The repeal of the carbon tax will help, but studies show that the RET has an even greater impact on the bottom line, reducing our living standards and the competitiveness of our entire economy.
The dramatic surge in power bills has been a major factor in the decline of our manufacturing sector and the loss of thousands of jobs. In a little more than 10 years the RET has rocketed Australia from almost the cheapest to almost the most expensive electricity in the world: Australian states occupy four of the top six spots beaten only by Denmark and Germany. These countries also are sapped pointlessly with punishing renewable energy policies producing small amounts of extremely expensive, intermittent power that has to be backed up by fossil fuel power anyway.
Contrary to claims by industry lobby groups and consultants representing Big Wind producers and merchant bankers, it is no coincidence that power prices went up so steeply when mandatory renewable energy targets were introduced. A report from the accounting firm Deloitte shows the RET will stifle the economy, cost jobs and drive up prices, and is a very inefficient means of reducing greenhouse gas emissions. It concludes that abolishing the RET would increase real GDP by $29 billion in net present terms relative to the RET continuation.

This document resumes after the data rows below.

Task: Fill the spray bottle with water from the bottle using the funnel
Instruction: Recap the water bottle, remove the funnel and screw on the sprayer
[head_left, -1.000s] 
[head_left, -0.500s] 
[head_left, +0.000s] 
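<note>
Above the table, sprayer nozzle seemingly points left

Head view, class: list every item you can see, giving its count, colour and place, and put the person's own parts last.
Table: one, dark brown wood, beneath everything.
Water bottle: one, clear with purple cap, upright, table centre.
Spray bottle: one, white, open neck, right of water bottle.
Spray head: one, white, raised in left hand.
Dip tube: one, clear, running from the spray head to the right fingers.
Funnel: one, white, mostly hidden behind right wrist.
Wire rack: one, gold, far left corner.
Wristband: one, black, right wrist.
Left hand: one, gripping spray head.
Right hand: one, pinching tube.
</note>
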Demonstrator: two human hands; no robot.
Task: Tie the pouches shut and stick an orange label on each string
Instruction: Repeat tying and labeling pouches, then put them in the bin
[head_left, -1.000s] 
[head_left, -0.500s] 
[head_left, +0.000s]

The chief beneficiary of the RET is the wind industry, which receives Renewable Energy Certificates worth about $30 for every megawatt of electricity it produces, on top of the price paid to it for electricity generated by wind turbines. The certificates are funded by electricity customers as a hidden charge on their bills. The net effect of this subsidy is to hand an additional $17bn of our money to these companies over 15 years for no measurable environmental benefit.
It is undisputed that despite being a mature technology the wind generation industry is not viable anywhere in the world without government or customer subsidies. It is just government- mandated corporate welfare.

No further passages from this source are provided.